Analyzes video for all aspects: description, events, objects, scene info, activities.

model = foz.load_zoo_model("Qwen/Qwen3-VL-8B-Instruct")
model.operation = "comprehensive"
dataset.apply_model(model, label_field="analysis")

Output fields:

  • analysis_summary - Video description (string)

  • analysis_events - Temporal events (fo.TemporalDetections)

  • analysis_objects - Object appearances (fo.TemporalDetections)

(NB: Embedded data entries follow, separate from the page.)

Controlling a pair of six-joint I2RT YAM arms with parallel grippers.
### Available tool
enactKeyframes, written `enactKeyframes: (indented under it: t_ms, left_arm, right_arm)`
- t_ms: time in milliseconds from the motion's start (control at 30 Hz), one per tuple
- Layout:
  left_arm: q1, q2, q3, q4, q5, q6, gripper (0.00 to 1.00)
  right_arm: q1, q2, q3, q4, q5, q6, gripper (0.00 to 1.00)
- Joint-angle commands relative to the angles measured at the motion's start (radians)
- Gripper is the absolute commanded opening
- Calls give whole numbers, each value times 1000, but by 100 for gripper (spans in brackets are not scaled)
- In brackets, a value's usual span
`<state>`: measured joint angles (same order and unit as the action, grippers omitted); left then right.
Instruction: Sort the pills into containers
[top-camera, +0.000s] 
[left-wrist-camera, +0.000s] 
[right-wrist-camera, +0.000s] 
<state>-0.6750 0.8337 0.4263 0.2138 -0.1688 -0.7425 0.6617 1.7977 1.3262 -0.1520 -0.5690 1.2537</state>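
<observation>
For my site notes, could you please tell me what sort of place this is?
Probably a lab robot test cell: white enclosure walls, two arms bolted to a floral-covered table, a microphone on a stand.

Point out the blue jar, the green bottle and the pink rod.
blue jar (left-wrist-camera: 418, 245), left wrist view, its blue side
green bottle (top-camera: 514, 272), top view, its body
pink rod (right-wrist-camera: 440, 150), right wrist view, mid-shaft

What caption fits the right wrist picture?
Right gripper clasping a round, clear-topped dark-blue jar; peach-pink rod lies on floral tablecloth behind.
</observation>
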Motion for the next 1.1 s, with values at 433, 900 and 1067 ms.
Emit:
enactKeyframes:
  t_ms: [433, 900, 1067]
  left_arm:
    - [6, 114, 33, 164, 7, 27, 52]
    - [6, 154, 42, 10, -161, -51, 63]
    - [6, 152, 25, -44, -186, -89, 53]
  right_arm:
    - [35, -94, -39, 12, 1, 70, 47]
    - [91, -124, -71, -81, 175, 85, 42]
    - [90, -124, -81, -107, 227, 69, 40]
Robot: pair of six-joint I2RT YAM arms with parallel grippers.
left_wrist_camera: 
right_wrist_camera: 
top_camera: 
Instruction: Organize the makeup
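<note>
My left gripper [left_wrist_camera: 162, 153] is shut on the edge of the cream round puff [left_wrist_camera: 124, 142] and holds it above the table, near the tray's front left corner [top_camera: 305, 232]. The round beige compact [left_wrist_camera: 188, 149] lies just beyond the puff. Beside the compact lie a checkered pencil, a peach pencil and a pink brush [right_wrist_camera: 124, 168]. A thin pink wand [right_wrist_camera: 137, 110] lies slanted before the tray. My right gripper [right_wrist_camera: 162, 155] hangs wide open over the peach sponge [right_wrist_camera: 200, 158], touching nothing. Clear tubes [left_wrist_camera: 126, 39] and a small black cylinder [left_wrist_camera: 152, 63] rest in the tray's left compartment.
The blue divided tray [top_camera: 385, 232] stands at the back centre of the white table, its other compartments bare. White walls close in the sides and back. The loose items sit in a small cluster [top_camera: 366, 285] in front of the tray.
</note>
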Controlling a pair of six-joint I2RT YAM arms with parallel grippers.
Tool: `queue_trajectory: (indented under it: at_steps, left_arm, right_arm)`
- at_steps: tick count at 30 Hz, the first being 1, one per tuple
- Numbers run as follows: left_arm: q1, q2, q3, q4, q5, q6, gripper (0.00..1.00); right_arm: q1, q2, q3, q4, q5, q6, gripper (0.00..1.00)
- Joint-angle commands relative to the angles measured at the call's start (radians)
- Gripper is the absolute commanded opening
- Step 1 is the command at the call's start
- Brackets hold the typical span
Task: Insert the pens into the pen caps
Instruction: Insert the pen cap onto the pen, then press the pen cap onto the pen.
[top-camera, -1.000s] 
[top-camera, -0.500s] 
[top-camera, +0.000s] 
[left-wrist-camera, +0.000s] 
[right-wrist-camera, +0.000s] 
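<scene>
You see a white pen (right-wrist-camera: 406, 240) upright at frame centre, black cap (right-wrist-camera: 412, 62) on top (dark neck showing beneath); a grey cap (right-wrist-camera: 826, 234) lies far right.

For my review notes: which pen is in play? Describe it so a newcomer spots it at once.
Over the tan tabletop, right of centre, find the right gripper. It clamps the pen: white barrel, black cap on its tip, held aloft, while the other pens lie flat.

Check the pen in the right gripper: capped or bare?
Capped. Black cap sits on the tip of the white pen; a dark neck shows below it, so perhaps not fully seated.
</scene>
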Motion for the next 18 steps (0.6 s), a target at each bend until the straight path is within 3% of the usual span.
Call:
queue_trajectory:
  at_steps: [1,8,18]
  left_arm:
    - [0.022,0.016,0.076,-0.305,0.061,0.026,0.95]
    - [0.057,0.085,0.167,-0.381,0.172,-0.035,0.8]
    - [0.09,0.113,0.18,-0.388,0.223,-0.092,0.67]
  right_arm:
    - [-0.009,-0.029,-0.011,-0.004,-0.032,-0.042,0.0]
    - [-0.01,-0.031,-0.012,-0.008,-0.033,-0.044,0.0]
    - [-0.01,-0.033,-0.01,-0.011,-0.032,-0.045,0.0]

  • analysis_scene_info_* - Scene classifications

  • analysis_activities_* - Activity classifications

  • sample.frames[N].objects - Frame-level object detections

  • sample.frames[N].text_content - Frame-level OCR

2. Description#

Simple video description without structured output.

model.operation = "description"
dataset.apply_model(model, label_field="desc")

Output fields:

  • desc_summary - Plain text description

** Does NOT require metadata**

3. Temporal Localization#

Detects and localizes events in time.

model.operation = "temporal_localization"
dataset.apply_model(model, label_field="events")

Output fields:

  • events - fo.TemporalDetections with start/end frames

4. Tracking#

Tracks objects across frames with bounding boxes.

model.operation = "tracking"
dataset.apply_model(model, label_field="tracking")

Output fields:

  • sample.frames[N].objects - fo.Detections per frame

Note: Tracking can be slow and results may vary. Test on a small subset first.

5. OCR#

Extracts text from video frames with bounding boxes.

model.operation = "ocr"
dataset.apply_model(model, label_field="ocr")

Output fields:

  • sample.frames[N].text_content - fo.Detections with text labels

6. Custom#

Full control over prompts for specialized use cases.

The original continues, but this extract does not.